> [Exercise prompt] What follows is a listing to transcribe exactly, leaving the pictures out.

[[ Recorded data open ]]

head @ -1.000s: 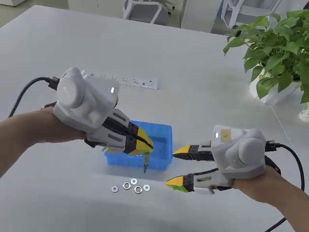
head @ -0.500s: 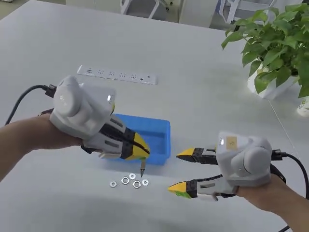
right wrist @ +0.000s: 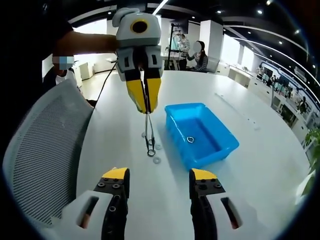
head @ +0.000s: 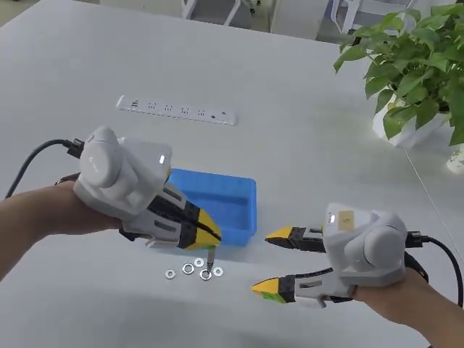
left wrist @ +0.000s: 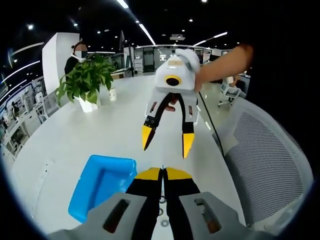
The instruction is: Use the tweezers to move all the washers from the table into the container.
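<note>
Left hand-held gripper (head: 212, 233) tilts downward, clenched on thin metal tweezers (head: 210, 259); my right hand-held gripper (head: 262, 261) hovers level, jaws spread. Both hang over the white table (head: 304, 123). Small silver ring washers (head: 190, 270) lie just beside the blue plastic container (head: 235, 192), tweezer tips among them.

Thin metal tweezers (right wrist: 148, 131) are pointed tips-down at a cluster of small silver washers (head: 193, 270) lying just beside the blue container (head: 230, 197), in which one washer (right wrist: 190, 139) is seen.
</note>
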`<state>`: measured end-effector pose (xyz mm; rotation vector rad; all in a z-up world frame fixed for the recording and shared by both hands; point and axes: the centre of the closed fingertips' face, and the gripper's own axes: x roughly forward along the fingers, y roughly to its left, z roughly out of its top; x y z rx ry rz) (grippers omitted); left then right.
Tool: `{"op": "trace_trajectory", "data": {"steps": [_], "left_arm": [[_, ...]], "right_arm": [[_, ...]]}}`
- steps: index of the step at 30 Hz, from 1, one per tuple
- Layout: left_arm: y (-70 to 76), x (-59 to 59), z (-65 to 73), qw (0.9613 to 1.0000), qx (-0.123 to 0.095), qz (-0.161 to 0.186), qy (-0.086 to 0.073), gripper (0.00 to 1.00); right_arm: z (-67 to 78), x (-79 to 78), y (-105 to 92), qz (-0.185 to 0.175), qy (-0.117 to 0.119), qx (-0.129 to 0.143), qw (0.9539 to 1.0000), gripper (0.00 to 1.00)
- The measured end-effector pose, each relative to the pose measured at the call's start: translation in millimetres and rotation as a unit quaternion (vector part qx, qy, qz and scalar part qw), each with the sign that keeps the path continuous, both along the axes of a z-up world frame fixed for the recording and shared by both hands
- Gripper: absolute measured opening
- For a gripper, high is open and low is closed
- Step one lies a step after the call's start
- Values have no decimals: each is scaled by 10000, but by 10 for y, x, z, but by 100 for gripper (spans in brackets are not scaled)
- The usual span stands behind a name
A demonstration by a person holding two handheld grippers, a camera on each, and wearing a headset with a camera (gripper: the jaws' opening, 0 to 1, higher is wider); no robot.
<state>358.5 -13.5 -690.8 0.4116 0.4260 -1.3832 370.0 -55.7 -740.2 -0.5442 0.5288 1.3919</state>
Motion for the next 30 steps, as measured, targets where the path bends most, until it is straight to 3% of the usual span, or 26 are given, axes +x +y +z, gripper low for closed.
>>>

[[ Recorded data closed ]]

> [Exercise result]
head @ -1.000s: 
head @ -0.500s: 
right wrist @ +0.000s: 
head @ +0.000s: 
left wrist @ +0.000s: 
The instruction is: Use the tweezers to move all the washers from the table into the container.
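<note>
Left hand-held gripper (head: 212, 233) tilts downward, clenched on thin metal tweezers (head: 210, 259); my right hand-held gripper (head: 262, 261) hovers level, jaws spread. Both hang over the white table (head: 304, 123). Small silver ring washers (head: 190, 270) lie just beside the blue plastic container (head: 235, 192), tweezer tips among them.

Thin metal tweezers (right wrist: 148, 131) are pointed tips-down at a cluster of small silver washers (head: 193, 270) lying just beside the blue container (head: 230, 197), in which one washer (right wrist: 190, 139) is seen.
</note>
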`<state>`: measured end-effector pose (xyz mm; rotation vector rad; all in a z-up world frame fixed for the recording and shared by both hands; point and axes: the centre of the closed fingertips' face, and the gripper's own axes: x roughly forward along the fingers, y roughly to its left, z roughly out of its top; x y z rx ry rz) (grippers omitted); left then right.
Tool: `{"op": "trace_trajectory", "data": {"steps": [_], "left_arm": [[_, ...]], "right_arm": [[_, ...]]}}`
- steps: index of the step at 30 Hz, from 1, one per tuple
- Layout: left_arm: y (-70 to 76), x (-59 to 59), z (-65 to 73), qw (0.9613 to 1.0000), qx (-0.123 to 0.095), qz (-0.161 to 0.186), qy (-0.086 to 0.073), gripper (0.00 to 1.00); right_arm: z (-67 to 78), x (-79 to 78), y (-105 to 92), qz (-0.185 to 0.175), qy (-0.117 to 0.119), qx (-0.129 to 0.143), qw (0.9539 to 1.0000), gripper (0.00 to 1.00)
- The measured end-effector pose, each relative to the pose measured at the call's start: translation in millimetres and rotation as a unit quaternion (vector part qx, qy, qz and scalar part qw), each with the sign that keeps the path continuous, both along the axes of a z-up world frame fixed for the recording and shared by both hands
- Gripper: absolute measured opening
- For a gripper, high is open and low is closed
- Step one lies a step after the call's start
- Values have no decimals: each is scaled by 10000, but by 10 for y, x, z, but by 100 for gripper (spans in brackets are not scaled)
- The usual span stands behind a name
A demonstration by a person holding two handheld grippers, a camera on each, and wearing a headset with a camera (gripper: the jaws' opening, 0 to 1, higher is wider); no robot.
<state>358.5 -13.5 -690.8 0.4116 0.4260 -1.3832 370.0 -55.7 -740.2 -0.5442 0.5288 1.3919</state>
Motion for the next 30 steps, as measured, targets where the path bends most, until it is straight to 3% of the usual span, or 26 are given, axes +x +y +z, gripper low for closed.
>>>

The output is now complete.